The lessons always ended the same way: writing about the day’s adventures in a diary. “There were some things that were not allowed like saying, “I liked it” or “It was nice. Everything had to be expressed with extraordinary precision.” When words failed, Schweblin and her grandfather would open a book by Alfonsina Storni or Walt Whitman and copy lines from poems that would grasp what could not be written by themselves.
While reading the poems aloud for the young writer, the grandfather would shake with an emotion that was hard to understand. Still, Samanta Schweblin explains: “I did understand that whatever was happening to him I wanted to happen to me. It was like a very strong admiration or desire for that passion.”

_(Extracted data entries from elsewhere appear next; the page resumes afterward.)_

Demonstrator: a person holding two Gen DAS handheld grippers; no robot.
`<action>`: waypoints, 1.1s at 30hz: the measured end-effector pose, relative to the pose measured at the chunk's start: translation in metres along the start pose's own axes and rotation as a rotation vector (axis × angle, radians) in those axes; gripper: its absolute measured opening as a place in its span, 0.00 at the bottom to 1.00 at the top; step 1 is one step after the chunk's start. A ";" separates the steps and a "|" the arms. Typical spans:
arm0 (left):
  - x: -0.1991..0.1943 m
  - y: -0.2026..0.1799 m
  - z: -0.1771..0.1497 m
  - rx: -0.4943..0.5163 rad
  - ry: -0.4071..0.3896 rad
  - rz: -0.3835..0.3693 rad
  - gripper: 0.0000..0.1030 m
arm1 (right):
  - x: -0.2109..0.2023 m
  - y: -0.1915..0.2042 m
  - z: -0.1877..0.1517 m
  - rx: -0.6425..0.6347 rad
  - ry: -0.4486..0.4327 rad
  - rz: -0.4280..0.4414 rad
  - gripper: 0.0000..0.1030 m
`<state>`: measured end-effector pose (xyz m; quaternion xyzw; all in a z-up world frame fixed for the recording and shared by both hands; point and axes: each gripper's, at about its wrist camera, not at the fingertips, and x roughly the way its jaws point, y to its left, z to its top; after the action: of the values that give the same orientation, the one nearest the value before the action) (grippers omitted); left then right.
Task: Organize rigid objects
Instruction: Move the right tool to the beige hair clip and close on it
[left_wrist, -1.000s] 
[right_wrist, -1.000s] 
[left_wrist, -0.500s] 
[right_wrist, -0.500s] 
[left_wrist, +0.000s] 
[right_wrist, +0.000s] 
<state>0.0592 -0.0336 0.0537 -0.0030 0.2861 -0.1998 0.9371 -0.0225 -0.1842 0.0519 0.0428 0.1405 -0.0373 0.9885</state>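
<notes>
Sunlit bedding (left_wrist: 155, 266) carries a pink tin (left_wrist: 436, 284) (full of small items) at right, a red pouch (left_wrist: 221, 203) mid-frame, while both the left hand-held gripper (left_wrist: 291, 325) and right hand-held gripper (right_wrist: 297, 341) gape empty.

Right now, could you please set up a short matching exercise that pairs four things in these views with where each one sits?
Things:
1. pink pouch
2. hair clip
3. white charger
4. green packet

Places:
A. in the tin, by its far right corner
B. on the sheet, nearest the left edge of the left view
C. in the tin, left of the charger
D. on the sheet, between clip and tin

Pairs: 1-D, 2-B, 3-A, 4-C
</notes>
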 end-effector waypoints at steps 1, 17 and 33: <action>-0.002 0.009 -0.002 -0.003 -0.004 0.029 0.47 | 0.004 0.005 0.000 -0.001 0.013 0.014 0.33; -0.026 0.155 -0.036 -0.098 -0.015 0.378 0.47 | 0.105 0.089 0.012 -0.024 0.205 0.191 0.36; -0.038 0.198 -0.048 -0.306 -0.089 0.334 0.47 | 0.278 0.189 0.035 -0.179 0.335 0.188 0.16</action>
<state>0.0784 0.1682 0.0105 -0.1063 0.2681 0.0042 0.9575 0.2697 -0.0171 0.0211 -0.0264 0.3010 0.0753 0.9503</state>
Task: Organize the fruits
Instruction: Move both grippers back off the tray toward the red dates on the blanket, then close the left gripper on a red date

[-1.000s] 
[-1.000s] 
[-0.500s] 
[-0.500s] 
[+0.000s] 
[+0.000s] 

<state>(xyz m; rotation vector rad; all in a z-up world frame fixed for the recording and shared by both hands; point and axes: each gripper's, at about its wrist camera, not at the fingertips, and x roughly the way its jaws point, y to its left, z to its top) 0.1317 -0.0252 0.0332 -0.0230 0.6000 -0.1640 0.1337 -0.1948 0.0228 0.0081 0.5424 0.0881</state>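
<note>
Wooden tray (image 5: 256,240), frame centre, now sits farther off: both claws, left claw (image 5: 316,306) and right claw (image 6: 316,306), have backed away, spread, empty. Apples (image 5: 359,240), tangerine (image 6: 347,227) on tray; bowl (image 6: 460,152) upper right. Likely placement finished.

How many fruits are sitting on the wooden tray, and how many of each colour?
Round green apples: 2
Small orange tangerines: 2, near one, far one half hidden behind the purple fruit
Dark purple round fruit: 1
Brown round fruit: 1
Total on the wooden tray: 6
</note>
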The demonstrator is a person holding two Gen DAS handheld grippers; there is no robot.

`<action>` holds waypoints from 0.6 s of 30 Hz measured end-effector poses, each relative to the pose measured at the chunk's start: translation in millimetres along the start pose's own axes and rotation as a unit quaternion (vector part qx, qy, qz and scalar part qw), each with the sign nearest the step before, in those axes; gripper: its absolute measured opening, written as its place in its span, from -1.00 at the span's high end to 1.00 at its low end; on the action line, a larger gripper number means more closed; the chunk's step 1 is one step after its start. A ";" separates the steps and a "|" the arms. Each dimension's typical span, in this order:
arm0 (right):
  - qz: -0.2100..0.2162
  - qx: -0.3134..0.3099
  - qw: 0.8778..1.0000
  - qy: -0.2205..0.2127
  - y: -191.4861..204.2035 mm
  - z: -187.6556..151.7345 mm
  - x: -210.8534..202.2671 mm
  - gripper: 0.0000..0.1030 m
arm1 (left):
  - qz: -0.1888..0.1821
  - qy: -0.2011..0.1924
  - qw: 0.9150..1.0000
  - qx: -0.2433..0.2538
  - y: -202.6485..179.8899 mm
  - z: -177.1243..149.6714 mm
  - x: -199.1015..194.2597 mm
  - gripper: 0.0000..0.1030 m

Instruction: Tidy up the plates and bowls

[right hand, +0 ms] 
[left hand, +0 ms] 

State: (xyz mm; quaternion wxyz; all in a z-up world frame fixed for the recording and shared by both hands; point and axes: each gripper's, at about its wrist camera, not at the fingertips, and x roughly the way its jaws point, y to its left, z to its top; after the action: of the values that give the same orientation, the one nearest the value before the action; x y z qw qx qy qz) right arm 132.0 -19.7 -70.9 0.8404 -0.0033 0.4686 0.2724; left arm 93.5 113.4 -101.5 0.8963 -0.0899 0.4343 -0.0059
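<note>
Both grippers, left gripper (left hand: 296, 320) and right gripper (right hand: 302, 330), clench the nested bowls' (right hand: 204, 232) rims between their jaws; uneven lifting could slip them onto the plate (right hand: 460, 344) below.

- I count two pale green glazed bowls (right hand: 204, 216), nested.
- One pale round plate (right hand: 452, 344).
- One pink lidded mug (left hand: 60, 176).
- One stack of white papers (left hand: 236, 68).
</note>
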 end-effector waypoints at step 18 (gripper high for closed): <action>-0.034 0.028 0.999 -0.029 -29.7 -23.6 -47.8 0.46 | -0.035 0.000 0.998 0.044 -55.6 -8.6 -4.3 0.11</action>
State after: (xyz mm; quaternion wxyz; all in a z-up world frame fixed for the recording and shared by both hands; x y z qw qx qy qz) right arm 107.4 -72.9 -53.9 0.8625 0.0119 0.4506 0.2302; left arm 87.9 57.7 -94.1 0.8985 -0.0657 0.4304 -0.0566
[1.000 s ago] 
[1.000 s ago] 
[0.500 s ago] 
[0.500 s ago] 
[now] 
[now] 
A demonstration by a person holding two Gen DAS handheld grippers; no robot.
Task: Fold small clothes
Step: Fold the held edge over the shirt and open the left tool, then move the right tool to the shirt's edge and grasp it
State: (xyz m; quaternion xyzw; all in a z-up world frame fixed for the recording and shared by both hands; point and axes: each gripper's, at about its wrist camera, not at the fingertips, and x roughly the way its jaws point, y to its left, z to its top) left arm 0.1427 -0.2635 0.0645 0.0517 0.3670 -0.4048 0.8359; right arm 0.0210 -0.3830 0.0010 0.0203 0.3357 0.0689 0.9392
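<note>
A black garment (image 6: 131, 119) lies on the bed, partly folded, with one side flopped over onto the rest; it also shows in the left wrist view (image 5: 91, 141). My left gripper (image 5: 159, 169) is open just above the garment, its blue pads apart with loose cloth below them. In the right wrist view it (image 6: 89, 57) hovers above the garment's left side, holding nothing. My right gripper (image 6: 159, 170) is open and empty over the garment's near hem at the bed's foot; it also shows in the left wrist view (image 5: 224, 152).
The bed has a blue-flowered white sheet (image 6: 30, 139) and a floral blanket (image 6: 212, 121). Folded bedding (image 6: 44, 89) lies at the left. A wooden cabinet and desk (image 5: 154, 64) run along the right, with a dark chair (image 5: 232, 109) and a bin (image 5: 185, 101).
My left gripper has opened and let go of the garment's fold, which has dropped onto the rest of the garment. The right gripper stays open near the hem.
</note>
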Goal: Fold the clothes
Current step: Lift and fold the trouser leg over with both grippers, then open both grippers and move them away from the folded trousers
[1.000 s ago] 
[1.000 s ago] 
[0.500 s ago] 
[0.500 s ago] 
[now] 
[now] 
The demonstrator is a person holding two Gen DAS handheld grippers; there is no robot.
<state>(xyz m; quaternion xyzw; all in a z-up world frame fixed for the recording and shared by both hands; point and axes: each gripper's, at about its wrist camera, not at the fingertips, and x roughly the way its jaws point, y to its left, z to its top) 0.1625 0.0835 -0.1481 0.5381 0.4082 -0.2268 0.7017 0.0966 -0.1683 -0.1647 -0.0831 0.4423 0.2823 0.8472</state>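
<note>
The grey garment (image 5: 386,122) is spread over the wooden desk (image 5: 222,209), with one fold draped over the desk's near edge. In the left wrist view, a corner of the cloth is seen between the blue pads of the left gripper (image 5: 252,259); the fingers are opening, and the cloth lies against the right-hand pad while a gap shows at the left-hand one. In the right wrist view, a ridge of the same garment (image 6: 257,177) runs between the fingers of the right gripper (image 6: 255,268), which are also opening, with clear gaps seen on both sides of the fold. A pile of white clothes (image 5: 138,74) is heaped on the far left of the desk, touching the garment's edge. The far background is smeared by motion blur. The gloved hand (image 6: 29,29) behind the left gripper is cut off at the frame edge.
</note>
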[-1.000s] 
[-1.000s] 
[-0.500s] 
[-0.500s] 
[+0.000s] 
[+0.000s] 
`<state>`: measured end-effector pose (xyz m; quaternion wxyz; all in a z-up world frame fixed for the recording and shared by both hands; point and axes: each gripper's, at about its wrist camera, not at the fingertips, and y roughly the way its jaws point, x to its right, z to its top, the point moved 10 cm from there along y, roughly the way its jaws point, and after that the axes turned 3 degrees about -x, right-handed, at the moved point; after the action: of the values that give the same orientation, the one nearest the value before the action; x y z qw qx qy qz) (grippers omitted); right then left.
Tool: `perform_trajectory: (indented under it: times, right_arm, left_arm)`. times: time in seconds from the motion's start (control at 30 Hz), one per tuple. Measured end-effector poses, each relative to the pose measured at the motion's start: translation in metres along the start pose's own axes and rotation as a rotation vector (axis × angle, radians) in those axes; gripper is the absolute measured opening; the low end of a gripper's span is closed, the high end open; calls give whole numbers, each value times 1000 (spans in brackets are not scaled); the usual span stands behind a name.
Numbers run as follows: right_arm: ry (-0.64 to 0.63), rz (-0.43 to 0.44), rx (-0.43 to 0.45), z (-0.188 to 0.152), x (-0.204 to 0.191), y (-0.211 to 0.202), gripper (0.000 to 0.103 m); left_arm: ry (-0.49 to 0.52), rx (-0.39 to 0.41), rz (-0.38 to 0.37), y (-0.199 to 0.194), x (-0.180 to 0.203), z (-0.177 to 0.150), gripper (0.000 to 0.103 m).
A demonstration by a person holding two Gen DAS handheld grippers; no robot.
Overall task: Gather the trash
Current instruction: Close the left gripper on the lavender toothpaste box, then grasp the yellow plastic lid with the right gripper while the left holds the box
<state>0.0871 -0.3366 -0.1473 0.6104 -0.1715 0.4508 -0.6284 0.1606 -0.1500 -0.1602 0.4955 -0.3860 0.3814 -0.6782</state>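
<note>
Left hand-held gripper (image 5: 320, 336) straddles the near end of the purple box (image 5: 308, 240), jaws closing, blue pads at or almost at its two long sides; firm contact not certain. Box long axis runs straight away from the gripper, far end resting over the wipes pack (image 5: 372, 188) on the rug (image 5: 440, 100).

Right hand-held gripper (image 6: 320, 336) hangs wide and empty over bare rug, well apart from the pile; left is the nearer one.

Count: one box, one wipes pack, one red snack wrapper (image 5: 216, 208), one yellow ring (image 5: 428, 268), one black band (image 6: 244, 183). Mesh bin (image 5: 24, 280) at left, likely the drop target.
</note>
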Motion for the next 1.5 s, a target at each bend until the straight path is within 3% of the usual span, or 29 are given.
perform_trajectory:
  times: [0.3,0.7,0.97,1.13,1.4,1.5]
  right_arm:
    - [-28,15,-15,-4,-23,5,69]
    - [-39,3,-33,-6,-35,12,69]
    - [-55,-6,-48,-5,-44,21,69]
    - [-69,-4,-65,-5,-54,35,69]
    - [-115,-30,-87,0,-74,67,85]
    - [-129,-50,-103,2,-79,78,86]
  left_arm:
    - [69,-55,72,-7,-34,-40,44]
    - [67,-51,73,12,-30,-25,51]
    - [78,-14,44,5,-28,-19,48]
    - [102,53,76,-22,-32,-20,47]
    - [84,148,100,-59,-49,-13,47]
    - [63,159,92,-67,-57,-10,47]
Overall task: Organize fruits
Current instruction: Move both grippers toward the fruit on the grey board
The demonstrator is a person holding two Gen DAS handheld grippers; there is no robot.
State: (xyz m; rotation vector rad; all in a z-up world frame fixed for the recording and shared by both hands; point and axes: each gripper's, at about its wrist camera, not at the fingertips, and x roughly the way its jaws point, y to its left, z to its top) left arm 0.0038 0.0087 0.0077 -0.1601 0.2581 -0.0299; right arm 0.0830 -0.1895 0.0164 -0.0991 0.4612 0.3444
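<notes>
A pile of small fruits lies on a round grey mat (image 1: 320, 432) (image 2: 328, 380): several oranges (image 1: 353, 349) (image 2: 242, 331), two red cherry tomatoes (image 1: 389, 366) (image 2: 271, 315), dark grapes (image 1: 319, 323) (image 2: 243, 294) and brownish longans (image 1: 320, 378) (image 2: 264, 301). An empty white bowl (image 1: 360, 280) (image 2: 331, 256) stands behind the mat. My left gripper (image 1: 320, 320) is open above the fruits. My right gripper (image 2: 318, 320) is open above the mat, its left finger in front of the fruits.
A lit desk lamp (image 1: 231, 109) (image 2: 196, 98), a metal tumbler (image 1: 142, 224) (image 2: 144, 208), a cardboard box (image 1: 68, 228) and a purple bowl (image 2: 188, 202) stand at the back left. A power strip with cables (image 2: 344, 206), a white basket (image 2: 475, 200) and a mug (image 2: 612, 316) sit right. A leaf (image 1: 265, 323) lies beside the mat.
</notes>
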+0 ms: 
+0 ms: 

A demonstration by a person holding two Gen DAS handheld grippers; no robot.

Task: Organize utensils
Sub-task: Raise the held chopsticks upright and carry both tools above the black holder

Samanta Schweblin (b. 1978) is an Argentinian writer. Her first publications – two slim volumes of prose, ‘The Core of the Disturbance’ (2002) and ‘Birds in the Mouth’ (2009) – immediately led to her international breakthrough. Her short story collections have received numerous awards, including the prestigious Juan Rulfo Story Prize. Her original short novel ‘Fever Dream’ (2017, originally published 2014) is her first novel translated into English and was shortlisted for the 2017 Man Booker International Prize. Both Mario Vargas Llosa and the literary magazine Granta have proclaimed Schweblin as one of the most interesting contemporary young Spanish-language writers. She lives and works in Berlin.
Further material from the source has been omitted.